File generation is a standalone program, so I decided to allow myself to use C++ here. With templates in C++, life is a lot easier and with minimal code we have a neat little program which outputs binary files in a specific format that can be read by a C program. All I have to do is modify the config map whenever required and it’ll generate the files for me. Further, a minor modification in the cmake file allows me to generate this directory structure.

The code for the generator program can be found here:

kBLIS/benchmarks/generator/gen.cpp

C++ provides us with nice tools to generate random numbers which follow some probability distribution. I’m using std::mt19937 gen which is a mersenne twister engine that I will seed with std::random_device. This engine will give us high quality random numbers and we can combine this with std::uniform_real_distribution<T> to get random real numbers in some interval. I chose $1 - 10^6$ as the default range.

As mentioned in the comments, this is the expected target for the config files. I believe this will cover enough data range to get a good idea of how our modification affect program results.

 /**
	 * The goal here is to benchmark the functions for varying sizes in memory. Ultimately
	 * memory will end up becoming the benchmark for large vector / matrix operations.
	 * Here is a reasonable guide to picking config sizes: 
	 * + 1-3 options should fit in L1-L2 cache
	 * + 4-6 options should fit in L2-L3 cache
	 * + 7-9 options should overflow cache and start occupying large amounts of system memory
	 * 
	 * Tip: For the double versions of benchmarks, simply half the memory usage of the float versions
	 */

For verification, I rely on the fact that the results provided by CBLAS are accurate. These are the results I will test my KBLAS implementations against.

The benchmark

The benchmark itself is a bit involved. All the files are pretty much duplicates of each other (we are back in C land :() with special argument parsing for each type of function and function call. We can go over one such file, say sscal_bench.c here.

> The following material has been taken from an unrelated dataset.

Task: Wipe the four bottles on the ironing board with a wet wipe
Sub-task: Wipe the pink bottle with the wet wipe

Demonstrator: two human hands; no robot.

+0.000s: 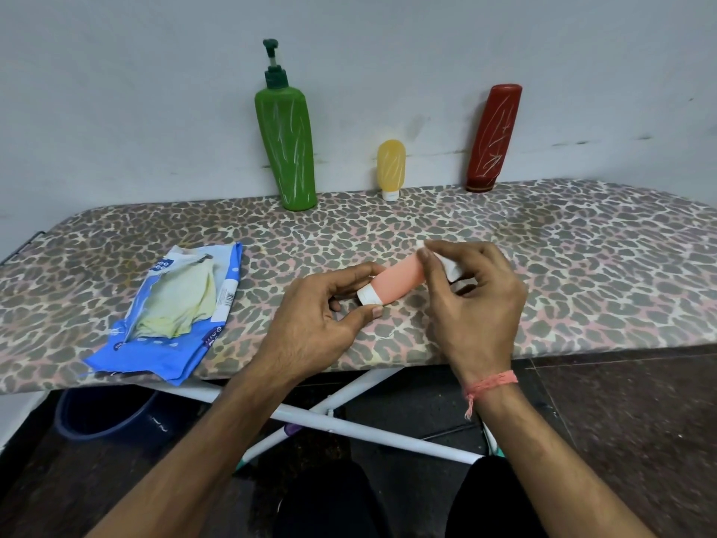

The first part of the code simply parses argument using getopt. Setting min and max limits is useful when I just want quick results for some memory size or when running using valgrind or other slow profiling tools.
Each file is read one by one and the size of the files are displayed. The config I’ve given for the generator program generates files in ascending order of memory usage and we can see how increasing data size of our vectors affects the FLOPS/sec and bandwidth accordingly as more and more cache misses occur.
The files all contain binary data in this format [int] dim N, [int] dim M, [float/double] N*M matrix. The functions in out benchmark library get_farg and get_darg get one argument and move the file pointer to the next argument if any. This lets us quickly get arguments and populate the right variables. We then make copies of some vectors so we can quickly reset arguments later on.
For resetting variables, we call two lines of code.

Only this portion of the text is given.